DÉFENDRE LA DÉMOCRATIE
Mardi dernier, des représentant.e.s du Mouvement socialiste panhéllenique (Pasok) se sont en effet entretenu.e.s à ce sujet avec le ministre de la Justice, Charalambos Athanassiou et ont affirmé qu’ils allaient travailler à faire évoluer la législation. Une mesure contre la discrimination que soutient Yiannis Ioannidis, secrétaire général du ministère de l’Intérieur:

«Les défis modernes auxquels fait face la Grèce sont tels qu’il faut établir un consensus le plus large possible au moins sur des questions élémentaires, comme la façon dont le gouvernement gère le phénomène qui menace à la fois les citoyen.ne.s et la démocratie.»

MENACE D’EXCOMMUNICATION
Cette annonce du Pasok a provoqué une levée de boucliers du côté des conservateurs, et plus particulièrement chez un chef religieux, l’évêque Seraphim. Ce leader grec-orthodoxe a vivement condamné cette volonté politique de faire que «ce terrible péché de l’homosexualité, de la sodomie, ces relations sexuelles non naturelles, la pédérastie et la pédophilie apparaissent comme un comportement normal.» Il a par ailleurs menacé d’excommunication tout.e député.e qui voterait en faveur de l’ouverture des unions civile pour les couples de même sexe.

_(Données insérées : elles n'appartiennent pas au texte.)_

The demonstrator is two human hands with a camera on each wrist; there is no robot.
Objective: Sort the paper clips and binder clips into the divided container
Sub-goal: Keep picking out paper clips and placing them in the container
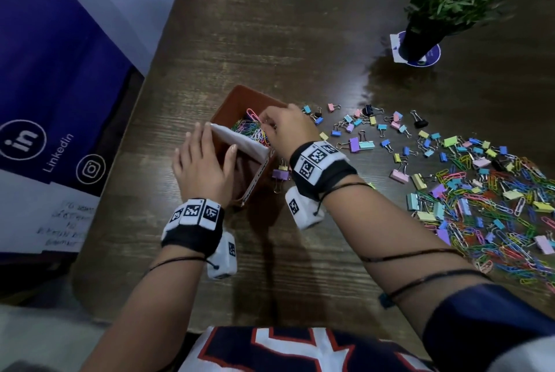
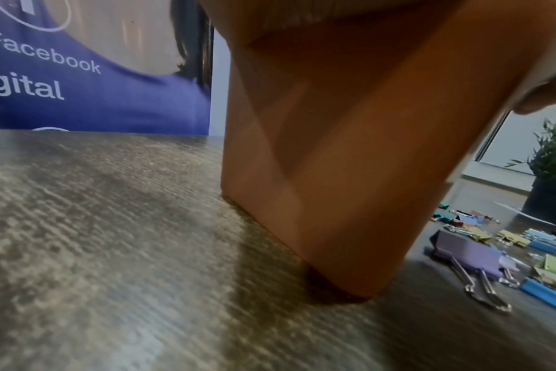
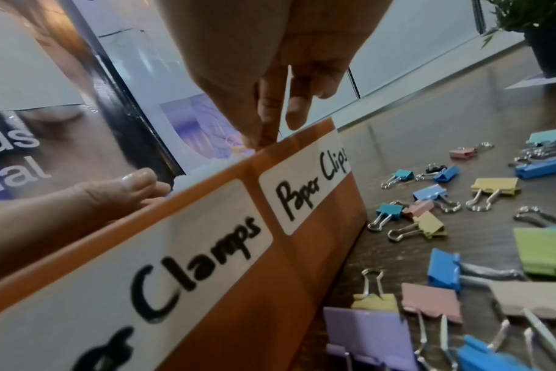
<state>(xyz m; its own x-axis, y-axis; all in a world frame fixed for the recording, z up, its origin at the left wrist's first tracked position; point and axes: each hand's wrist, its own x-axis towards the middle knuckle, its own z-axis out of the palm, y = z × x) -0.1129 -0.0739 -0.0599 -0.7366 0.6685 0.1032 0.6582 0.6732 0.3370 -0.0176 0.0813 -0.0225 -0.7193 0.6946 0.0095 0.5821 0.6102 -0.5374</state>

L’AMENDEMENT DE LA GAUCHE DÉMOCRATE
La décision de la CEDH a visiblement fait réagir les politiques grecs, puisqu’avant le Pasok, c’est la Gauche démocrate (Dimar) qui a fait un pas vers l’égalité le 21 novembre. Les député.e.s ont soumis au vote du Parlement un amendement sur la loi concernant les pactes de vie commune, pour la modifier afin qu’elle bénéficie aussi aux couples gays et lesbiens.